REQUIREMENT: Only text belongs in your copy of the listing below; reproduce it exactly and leave out the pictures.

DATA SEGMENT:
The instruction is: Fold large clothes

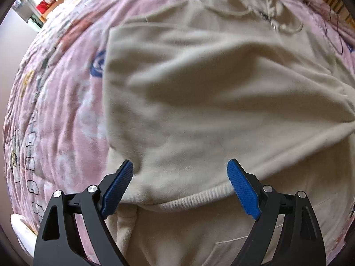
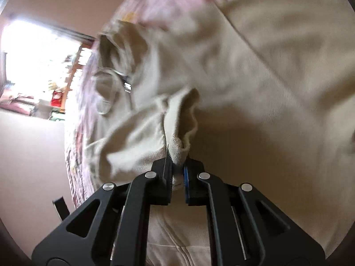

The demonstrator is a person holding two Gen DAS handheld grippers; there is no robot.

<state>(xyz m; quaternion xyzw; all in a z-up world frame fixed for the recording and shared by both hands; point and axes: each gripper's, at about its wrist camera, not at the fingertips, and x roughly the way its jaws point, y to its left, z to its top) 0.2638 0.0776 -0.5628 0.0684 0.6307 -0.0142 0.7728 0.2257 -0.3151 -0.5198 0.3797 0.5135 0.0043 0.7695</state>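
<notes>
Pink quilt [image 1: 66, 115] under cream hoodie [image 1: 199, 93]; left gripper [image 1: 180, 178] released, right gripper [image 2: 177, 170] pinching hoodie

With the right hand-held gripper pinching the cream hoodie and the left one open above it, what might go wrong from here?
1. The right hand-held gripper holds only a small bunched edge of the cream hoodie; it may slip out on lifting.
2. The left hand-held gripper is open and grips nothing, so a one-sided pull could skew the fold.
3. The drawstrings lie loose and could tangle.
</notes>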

TASK RESPONSE:
The instruction is: Fold large clothes


The demonstrator is a person holding two Gen DAS handheld grippers; there is no robot.

<state>(xyz m; quaternion xyzw; all in a z-up world frame fixed for the recording and shared by both hands; point and axes: each gripper's, at about its wrist camera, not at the fingertips, and x roughly the way its jaws point, y to its left, z to its top) 0.2638 0.0776 -0.5628 0.0684 0.6307 -0.0142 0.7728 0.2257 -0.3151 -0.5198 0.3797 0.5135 0.0043 0.7695</state>
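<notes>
Pink quilt [image 1: 66, 115] under cream hoodie [image 1: 199, 93]; left gripper [image 1: 180, 178] released, right gripper [image 2: 177, 170] pinching hoodie

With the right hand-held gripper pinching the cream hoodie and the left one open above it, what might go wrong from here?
1. The right hand-held gripper holds only a small bunched edge of the cream hoodie; it may slip out on lifting.
2. The left hand-held gripper is open and grips nothing, so a one-sided pull could skew the fold.
3. The drawstrings lie loose and could tangle.
</notes>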

No additional output is needed.